2. A method according to claim 1 wherein the welding technique is selected from the group comprising: friction welding; laser welding; electron beam welding; plasma keyhole welding; friction vibration welding; and, any other suitable welding technique.

3. A method according to either claim 1 or claim 2 wherein the piston is provided with a bore to accept the piston pin so that an undercrown portion of said piston is supported along substantially a whole length of the piston pin.

4. A method according to any one preceding claim wherein the piston is fully machined prior to insertion of the piston pin in the at least one piston pin boss.

5. A connecting rod and piston pin assembly wherein an end of a stem of the connecting rod remote from a big end thereof is welded to said piston pin.

6. A connecting rod and piston pin assembly according to claim 5 further including a co-operating piston assembled thereto.

7. A connecting rod and piston pin according to either claim 5 or claim 6 wherein an end of the connecting rod stem adjacent the piston pin is bifurcated so as to lie either side of a piston pin boss in a co- operating piston.

8. A connecting rod and piston pin assembly according to either claim 6 or claim 7 wherein said piston has a bore for accepting the piston pin wherein said pin supports an undercrown region along substantially a whole length of said piston pin.

9. A connecting rod and piston pin assembly according to any one of preceding claims 5 to 8 wherein the piston pin is generally cylindrical.

10. A connecting rod and piston pin assembly according to any one of preceding claims 5 to 8 wherein the piston pin is spherical.

11. A method of forming a connecting rod and a load- bearing piston pin: the method comprising the steps of providing a connecting rod and piston pin unit, the piston pin being formed integrally with said connecting rod; separating said piston pin from said connecting rod by fracture splitting; machining a required cylindrical surface on said piston pin; machining suitable features on said piston pin and said connecting rod portions to enable them to be reconnected by mechanical fastening means; and, reconnecting said piston pin and said connecting rod together by mechanical fastening means .
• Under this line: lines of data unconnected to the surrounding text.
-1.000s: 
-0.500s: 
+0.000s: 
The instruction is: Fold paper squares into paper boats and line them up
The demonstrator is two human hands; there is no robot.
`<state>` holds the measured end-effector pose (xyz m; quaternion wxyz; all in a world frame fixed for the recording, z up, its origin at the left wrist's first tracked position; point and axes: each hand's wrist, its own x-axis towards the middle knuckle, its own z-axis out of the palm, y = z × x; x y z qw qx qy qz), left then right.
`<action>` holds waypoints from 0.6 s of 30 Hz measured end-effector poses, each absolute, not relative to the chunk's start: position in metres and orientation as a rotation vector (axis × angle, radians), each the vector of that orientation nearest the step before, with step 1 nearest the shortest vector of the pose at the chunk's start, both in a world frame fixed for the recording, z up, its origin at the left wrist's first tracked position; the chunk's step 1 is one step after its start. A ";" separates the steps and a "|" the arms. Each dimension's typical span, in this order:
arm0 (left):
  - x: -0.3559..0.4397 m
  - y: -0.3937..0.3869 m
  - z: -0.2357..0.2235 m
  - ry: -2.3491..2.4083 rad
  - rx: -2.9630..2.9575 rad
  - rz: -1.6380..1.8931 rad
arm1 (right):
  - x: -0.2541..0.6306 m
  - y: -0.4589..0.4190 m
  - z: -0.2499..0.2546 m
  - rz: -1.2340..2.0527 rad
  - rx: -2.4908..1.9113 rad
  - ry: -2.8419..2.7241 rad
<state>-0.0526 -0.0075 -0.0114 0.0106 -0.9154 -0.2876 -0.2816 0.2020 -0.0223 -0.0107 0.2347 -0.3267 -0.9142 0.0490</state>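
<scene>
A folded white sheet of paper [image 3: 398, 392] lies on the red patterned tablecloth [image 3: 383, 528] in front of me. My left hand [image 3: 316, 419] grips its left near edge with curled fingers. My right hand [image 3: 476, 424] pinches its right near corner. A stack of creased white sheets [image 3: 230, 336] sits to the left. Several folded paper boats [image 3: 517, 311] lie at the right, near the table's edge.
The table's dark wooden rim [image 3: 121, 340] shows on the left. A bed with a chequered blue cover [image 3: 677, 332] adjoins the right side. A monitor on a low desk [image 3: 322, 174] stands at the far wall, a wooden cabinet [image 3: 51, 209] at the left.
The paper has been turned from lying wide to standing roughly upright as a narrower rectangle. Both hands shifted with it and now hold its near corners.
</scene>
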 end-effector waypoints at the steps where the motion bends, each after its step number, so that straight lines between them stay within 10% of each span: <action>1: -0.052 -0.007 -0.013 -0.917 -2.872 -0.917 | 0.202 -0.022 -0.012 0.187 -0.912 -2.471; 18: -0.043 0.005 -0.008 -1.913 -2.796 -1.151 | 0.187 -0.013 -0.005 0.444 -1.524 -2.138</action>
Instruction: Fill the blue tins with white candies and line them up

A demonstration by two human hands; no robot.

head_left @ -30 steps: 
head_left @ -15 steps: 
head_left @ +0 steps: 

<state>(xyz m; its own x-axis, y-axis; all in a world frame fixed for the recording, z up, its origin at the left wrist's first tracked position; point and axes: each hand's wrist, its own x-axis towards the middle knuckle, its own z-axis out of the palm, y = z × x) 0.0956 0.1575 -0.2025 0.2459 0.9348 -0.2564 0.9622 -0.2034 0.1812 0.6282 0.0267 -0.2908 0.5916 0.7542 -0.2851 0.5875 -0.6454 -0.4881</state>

12. A method according to claim 11 wherein the step of machining suitable features on said piston pin and on said connecting rod to enable fastening together thereof is effected prior to said fracture splitting step.

13. A method according to either claim 11 or claim 12 wherein said connecting rod and piston pin unit is provided with features to control the position of a fracture surface formed by said fracture splitting step.

14. A method according to any one of preceding claims 11 to 13 wherein a fracture surface formed by said fracture splitting step lies within a projected machined cylindrical surface of the piston pin portion.

15. A method according to any one of preceding claims 11 to 14 wherein the connecting rod portion and the piston pin portion are reconnected by a threaded fastener.

16. A method according to any one of preceding claims 11 to 15 wherein the connecting rod is provided with a bifurcated portion to receive a fastener.

17. A connecting rod and piston pin assembly fastened together by fastening means wherein a mating interface between said connecting rod and said piston pin comprises a fracture split surface.

18. A connecting rod and piston pin assembly according to claim 17 wherein the piston pin and connecting rod are held together by a bolt .

19. A connecting rod and piston pin assembly according to either claim 17 or claim 18 wherein a stem of the connecting rod has a bifurcated portion to receive said fastening means.

20. A connecting rod and piston pin assembly according to any one of preceding claims 17 to 19 wherein said fracture surface lies within a projected cylindrical machined surface of said piston pin.

21. A connecting rod and piston pin assembly according to any one of preceding claims 17 to 20 further including a co-operating piston assembled thereto.

22. A connecting rod and piston pin assembly according to claim 21 wherein said piston has a bore for receiving said piston pin and said piston pin supports an undercrown region of said piston along substantially the whole length of the piston pin.